Failed nodes will be automatically removed after 72 hours. This can happen if a node does not shutdown cleanly or if the process supervisor does not give the agent long enough to gracefully leave the cluster. Until then, Consul periodically tries to reconnect to the failed node. After 72 hours, Consul will reap failed nodes and stop trying to reconnect.
This sequence can be accelerated with the [`force-leave`](/docs/commands/force-leave.html) command. Nodes running as servers will be removed from the Raft quorum. Force-leave may also be used to remove nodes that have accidentally joined the datacenter. Force-leave can only be applied to the nodes in its respective datacenter and cannot be executed on the nodes outside the datacenter.
Alternately, servers can be removed using [`remove-peer`](/docs/commands/operator/raft.html#remove-peer) if `force-leave` is not effective in removing the nodes.
If the leader is affected by an outage, then read the [outage recovery](/docs/guides/outage.html) guide.

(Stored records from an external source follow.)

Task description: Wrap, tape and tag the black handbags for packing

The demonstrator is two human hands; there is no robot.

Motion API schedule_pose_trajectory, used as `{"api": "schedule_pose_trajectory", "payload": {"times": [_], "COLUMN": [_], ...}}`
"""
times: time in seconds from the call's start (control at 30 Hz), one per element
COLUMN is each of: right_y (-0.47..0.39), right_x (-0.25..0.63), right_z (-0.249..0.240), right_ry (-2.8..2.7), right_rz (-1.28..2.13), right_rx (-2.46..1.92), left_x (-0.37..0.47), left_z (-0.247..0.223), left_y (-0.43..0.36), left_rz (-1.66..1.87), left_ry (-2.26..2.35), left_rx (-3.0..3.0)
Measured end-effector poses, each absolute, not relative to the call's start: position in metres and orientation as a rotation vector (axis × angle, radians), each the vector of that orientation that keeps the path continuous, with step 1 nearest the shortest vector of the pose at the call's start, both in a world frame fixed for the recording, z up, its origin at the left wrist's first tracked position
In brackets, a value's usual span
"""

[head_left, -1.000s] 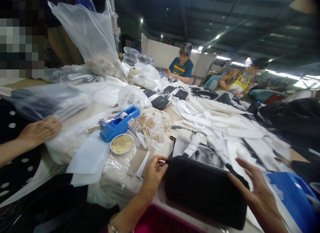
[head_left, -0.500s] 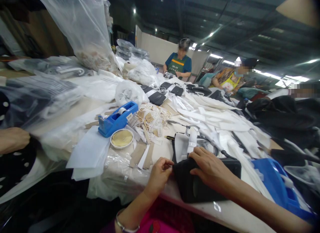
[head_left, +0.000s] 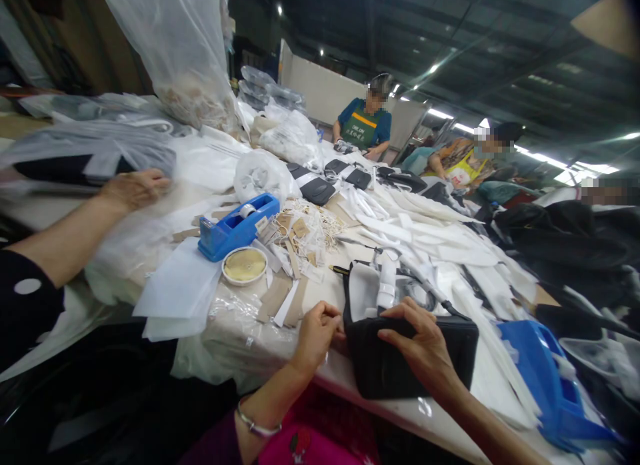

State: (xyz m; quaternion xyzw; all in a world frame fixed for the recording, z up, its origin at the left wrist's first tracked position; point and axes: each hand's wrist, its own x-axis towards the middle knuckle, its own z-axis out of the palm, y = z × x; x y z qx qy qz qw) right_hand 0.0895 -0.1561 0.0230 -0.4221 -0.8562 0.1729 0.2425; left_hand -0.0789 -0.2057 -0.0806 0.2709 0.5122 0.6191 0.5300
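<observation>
Long worktable in a dim workshop, covered w/ white strips, clear bags and black pouches. At the near edge lies a black bag, its top flap up, white paper stuffing poking out behind. Right hand lies palm-down over the bag's top, fingers curled on the upper rim, gripping it. Left hand is at the bag's left end, fingers pinched together on that end; what they pinch is too small to tell.

Left of the bag: card strips, then a round tin and a blue tape dispenser just behind it. Blue tray at the right edge. A co-worker's hand rests on plastic film at the left edge. Two more people sit at the far end.
</observation>
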Motion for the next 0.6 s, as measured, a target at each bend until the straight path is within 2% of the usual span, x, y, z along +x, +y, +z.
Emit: {"api": "schedule_pose_trajectory", "payload": {"times": [0.2,0.6], "right_y": [-0.156,-0.155], "right_x": [0.092,0.093], "right_z": [0.022,0.027], "right_ry": [-2.308,-2.47], "right_rz": [0.492,0.451], "right_rx": [-1.146,-1.033], "left_x": [-0.086,-0.09], "left_z": [-0.06,-0.032], "left_y": [-0.173,-0.14], "left_rz": [1.061,0.639], "left_ry": [1.539,1.99], "left_rx": [0.965,1.424]}}
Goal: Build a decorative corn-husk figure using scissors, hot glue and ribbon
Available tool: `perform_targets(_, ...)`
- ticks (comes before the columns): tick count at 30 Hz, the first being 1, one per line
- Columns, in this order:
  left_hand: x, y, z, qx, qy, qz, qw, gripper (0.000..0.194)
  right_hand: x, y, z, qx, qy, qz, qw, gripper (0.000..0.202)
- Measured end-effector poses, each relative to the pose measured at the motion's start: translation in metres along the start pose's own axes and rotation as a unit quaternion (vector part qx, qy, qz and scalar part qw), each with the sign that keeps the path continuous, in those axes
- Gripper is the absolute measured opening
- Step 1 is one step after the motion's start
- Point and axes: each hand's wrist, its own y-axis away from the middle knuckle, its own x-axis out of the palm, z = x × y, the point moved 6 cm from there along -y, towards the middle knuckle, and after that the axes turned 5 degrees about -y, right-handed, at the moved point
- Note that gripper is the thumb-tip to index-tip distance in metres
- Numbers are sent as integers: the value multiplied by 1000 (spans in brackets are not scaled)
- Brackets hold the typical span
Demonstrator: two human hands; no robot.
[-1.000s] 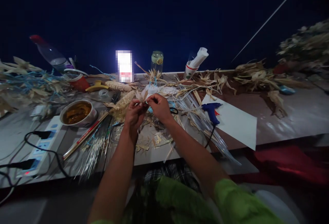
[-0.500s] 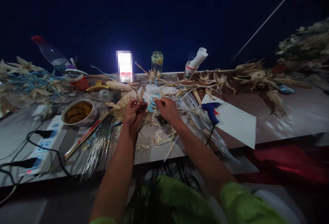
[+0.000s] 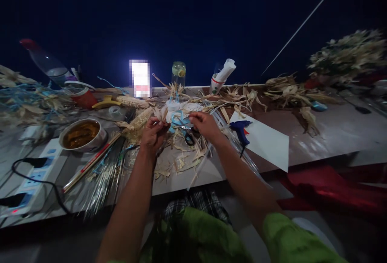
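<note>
My left hand (image 3: 154, 135) is closed, pinching a pale dried corn husk flower (image 3: 161, 113) by its base between thumb and fingers. To its right a light blue strip (image 3: 179, 117) runs toward my right hand (image 3: 206, 126). The fingertips of that hand are pinched together at the strip's right end. Scissors (image 3: 189, 138) with dark handles lie between and just below the two hands, among husk scraps (image 3: 181, 163). A stripped corn cob (image 3: 141, 119) lies just left of the flower.
On the left are a bowl of brown liquid (image 3: 82, 135), a power strip (image 3: 39, 176) and thin wires (image 3: 105, 184). A blue glue gun (image 3: 241, 129) rests on a white sheet (image 3: 269, 142) at right. A bottle (image 3: 179, 73) and a lit, blurred screen (image 3: 140, 78) stand behind.
My right hand has drawn away to the right from my left, uncovering the scissors. My left hand keeps the husk flower. The whole view has shifted slightly.
</note>
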Motion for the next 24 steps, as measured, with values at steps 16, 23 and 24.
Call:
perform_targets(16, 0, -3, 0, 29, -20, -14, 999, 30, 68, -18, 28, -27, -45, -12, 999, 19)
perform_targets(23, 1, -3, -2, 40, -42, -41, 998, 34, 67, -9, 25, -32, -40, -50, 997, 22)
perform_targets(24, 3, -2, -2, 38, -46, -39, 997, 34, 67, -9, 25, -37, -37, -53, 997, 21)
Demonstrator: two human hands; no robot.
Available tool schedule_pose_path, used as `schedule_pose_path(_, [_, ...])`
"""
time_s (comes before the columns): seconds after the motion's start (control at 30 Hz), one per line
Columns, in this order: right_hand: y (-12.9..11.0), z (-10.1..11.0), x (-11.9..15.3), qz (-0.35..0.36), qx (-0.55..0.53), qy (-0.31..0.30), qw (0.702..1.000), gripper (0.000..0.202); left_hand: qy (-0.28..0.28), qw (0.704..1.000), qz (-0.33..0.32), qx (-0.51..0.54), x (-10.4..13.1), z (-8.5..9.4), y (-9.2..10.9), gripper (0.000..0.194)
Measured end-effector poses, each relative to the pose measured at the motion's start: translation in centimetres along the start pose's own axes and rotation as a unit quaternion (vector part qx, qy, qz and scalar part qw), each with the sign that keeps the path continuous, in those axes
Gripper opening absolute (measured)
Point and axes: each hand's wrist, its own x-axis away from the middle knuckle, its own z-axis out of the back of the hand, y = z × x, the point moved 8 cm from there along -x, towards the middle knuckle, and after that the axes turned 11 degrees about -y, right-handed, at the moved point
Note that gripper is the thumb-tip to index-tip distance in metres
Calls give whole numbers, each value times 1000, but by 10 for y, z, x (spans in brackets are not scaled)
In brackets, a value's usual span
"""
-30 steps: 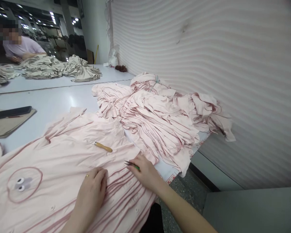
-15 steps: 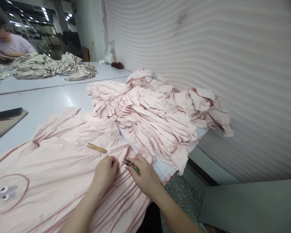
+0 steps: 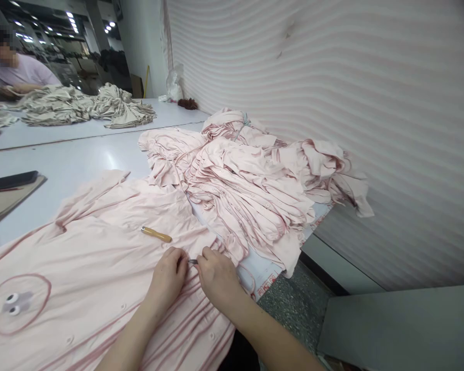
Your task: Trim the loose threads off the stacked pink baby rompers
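A pale pink garment (image 3: 100,247) with darker pink edging, small buttons and a round face patch lies spread across the table in front of me. My left hand (image 3: 170,270) is closed, pinching the garment's fabric near its edge. Just to the right, my right hand (image 3: 218,275) is closed around small thread snips (image 3: 193,262). Only their metal tips show, pointing at my left fingertips; the green handle is hidden in my palm. On the garment, above my left hand, rests a wooden-handled tool (image 3: 156,234).
Heaped pink garments (image 3: 247,190) lie along the wall side, one bundle tied with a pale strip. A phone (image 3: 11,181) sits on brown paper at left. Beyond are grey-green garments (image 3: 81,105) and a co-worker (image 3: 25,72). The table's edge (image 3: 268,283) drops to the floor at right.
My right hand has turned and shifted slightly left, bringing the snips' tips up to my left fingertips. Their green handle no longer shows. My left hand stays nearly in place.
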Motion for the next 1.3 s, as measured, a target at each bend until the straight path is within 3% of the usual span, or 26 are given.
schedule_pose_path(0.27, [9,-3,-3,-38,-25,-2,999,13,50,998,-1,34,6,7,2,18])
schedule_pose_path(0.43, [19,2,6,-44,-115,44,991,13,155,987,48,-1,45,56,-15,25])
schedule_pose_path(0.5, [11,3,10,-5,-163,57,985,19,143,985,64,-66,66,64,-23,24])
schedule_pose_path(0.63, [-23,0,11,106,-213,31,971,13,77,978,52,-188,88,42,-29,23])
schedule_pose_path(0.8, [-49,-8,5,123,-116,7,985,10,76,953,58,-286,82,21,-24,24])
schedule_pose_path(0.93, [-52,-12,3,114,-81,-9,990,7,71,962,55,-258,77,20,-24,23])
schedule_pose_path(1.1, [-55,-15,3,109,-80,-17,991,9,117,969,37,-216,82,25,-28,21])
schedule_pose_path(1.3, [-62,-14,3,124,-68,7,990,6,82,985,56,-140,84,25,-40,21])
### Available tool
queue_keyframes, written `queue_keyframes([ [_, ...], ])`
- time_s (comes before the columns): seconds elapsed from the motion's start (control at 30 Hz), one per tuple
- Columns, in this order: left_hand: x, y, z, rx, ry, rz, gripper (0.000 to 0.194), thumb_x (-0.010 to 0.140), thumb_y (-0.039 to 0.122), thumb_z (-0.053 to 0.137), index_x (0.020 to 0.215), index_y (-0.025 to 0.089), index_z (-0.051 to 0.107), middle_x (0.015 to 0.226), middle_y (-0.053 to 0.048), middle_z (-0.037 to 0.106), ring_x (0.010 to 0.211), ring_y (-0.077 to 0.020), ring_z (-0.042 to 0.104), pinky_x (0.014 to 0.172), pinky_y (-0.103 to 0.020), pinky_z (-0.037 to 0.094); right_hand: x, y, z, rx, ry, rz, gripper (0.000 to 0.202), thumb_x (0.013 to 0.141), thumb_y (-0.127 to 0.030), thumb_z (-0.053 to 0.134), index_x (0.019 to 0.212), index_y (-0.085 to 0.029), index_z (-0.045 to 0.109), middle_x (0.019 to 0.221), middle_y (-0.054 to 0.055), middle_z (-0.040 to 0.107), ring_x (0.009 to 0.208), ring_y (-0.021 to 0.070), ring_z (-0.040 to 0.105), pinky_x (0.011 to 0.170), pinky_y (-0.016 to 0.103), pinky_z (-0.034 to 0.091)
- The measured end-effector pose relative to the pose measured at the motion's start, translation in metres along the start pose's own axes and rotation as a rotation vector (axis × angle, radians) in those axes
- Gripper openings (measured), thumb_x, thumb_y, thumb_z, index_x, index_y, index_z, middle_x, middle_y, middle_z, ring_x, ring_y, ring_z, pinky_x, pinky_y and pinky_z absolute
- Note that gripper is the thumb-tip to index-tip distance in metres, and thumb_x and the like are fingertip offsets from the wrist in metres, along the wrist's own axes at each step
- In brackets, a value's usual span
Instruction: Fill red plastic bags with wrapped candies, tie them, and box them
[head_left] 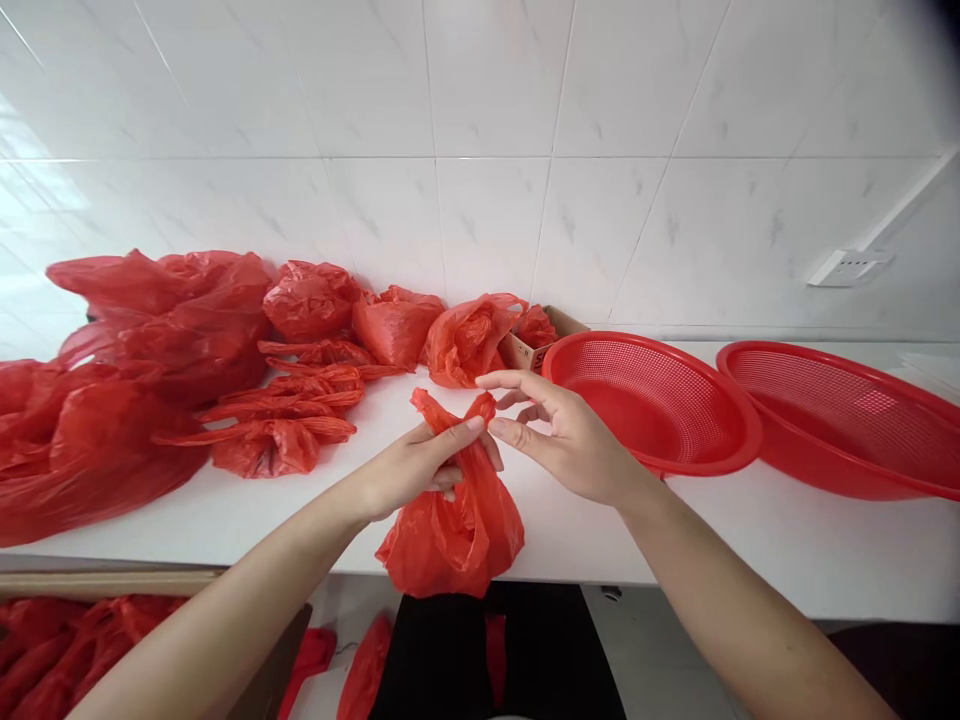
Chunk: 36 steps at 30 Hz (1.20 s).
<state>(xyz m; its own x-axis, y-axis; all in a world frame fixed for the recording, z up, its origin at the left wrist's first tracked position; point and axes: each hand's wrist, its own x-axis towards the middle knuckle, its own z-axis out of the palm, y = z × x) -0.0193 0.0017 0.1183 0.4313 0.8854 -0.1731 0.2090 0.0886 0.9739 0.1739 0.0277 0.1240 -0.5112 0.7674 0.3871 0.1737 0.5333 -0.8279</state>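
A filled red plastic bag [454, 545] hangs at the front edge of the white table, its neck gathered and its two handle ends pointing up. My left hand [431, 460] is closed around the neck, thumb on top, with one handle end sticking up on each side. Close by on the right, my right hand [555, 430] has its fingers apart and curved, the fingertips beside the right handle end. It holds nothing that I can see; whether a fingertip touches the plastic is unclear.
Large filled red bags [187, 320] and smaller tied ones [270, 440] cover the white table's [570, 540] left side. Behind my hands is a cardboard box [521, 352]. Two red perforated baskets [652, 400] stand right. Below left, an open carton [112, 583] holds red bags.
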Motion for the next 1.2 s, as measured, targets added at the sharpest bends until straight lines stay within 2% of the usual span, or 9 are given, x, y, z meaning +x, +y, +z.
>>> queue_keyframes([
  [0.1,0.001,-0.001,-0.001,-0.013,-0.013,-0.012,0.051,0.094,0.056,0.037,0.076,0.016,0.063,0.050,0.009,0.025,0.046,-0.0075,0.021,0.053,-0.025,0.035,-0.001,0.014,-0.003,0.061,-0.064,0.046,0.016,0.090,-0.027,0.058,0.105,-0.023,0.063,0.099,0.002,0.066,0.087,0.0138,0.062,0.078,0.030,0.052],
  [0.27,0.006,-0.005,-0.004,-0.216,0.033,0.103,0.042,0.095,0.049,0.040,0.095,0.016,0.066,0.053,0.002,0.053,0.046,-0.0086,0.039,0.053,-0.024,0.038,-0.016,-0.006,-0.004,0.169,0.199,-0.032,0.007,0.089,-0.027,0.061,0.091,-0.021,0.060,0.082,0.000,0.060,0.076,0.0114,0.059,0.069,0.025,0.051],
  [0.33,0.005,-0.006,-0.007,-0.232,0.024,0.133,0.035,0.095,0.044,0.045,0.095,0.016,0.068,0.066,-0.002,0.066,0.052,-0.0099,0.049,0.057,-0.024,0.042,-0.026,-0.019,-0.004,0.210,0.088,-0.041,0.009,0.087,-0.028,0.064,0.092,-0.022,0.061,0.083,0.001,0.061,0.077,0.0121,0.060,0.069,0.025,0.052],
  [0.4,0.002,-0.003,-0.009,-0.137,-0.012,0.164,0.028,0.091,0.039,0.054,0.088,0.017,0.071,0.076,-0.003,0.069,0.060,-0.0114,0.056,0.062,-0.025,0.046,-0.030,-0.025,-0.002,0.222,-0.026,-0.060,0.011,0.086,-0.028,0.065,0.096,-0.022,0.062,0.087,0.001,0.062,0.080,0.0131,0.062,0.074,0.027,0.053],
  [0.53,-0.004,0.002,-0.006,0.172,-0.055,0.180,0.017,0.084,0.032,0.065,0.089,0.020,0.075,0.085,-0.003,0.072,0.072,-0.0153,0.062,0.067,-0.027,0.049,-0.021,-0.002,0.007,0.186,0.125,-0.075,0.018,0.095,-0.033,0.053,0.108,-0.024,0.060,0.101,0.003,0.064,0.098,0.0153,0.061,0.089,0.032,0.049],
  [0.6,-0.003,0.001,-0.002,0.273,-0.052,0.215,0.015,0.083,0.026,0.063,0.089,0.020,0.075,0.089,-0.003,0.073,0.078,-0.0167,0.063,0.070,-0.028,0.049,-0.013,0.019,0.016,0.230,0.063,0.011,0.026,0.098,-0.038,0.044,0.118,-0.025,0.055,0.104,0.004,0.065,0.101,0.0161,0.060,0.089,0.033,0.048],
  [0.8,0.011,-0.029,0.004,0.541,0.304,0.320,0.031,0.059,-0.004,0.041,0.072,0.020,0.056,0.062,0.006,0.054,0.055,-0.0095,0.047,0.053,-0.021,0.037,-0.009,0.056,0.048,0.490,-0.015,0.193,0.030,0.098,-0.042,0.042,0.114,-0.022,0.058,0.104,0.003,0.063,0.096,0.0159,0.059,0.090,0.032,0.047],
  [1.03,0.012,-0.050,0.010,0.730,0.519,0.593,0.038,0.069,-0.004,0.042,0.094,0.022,0.054,0.116,-0.005,0.059,0.102,-0.0180,0.061,0.075,-0.027,0.049,-0.011,0.061,0.045,0.664,-0.185,0.335,0.011,0.088,-0.027,0.053,0.093,-0.020,0.059,0.082,-0.001,0.058,0.074,0.0122,0.055,0.070,0.026,0.045],
  [1.2,0.007,-0.053,0.013,0.681,0.434,0.497,0.039,0.083,0.005,0.045,0.115,0.023,0.059,0.110,-0.005,0.065,0.097,-0.0179,0.064,0.083,-0.030,0.050,-0.013,0.062,0.043,0.277,0.142,0.199,0.007,0.084,-0.018,0.047,0.082,-0.020,0.053,0.084,0.000,0.056,0.075,0.0131,0.052,0.064,0.025,0.040],
])
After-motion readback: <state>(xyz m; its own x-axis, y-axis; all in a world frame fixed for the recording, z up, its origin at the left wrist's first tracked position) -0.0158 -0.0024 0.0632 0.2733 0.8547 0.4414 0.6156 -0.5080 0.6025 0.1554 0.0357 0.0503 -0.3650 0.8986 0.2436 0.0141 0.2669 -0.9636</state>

Depending on your scenario, several options for recovery may be possible.
To remove all agents that accidentally joined the wrong set of servers, clear out the contents of the data directory (`-data-dir`) on both client and server nodes.
The [Autopilot](/docs/guides/autopilot.html) (Enterprise) feature automatically cleans up dead servers instead of waiting 72 hours. Dead servers will periodically be cleaned up and removed from the Raft peer set, to prevent them from interfering with the quorum size and leader elections.
Removing any server must be done carefully. For a cluster of `N` servers to function properly, `(N/2) + 1` must be available. Before removing an old server from the cluster, the new server must be added in order to make the cluster failure tolerant. The old server can then be removed.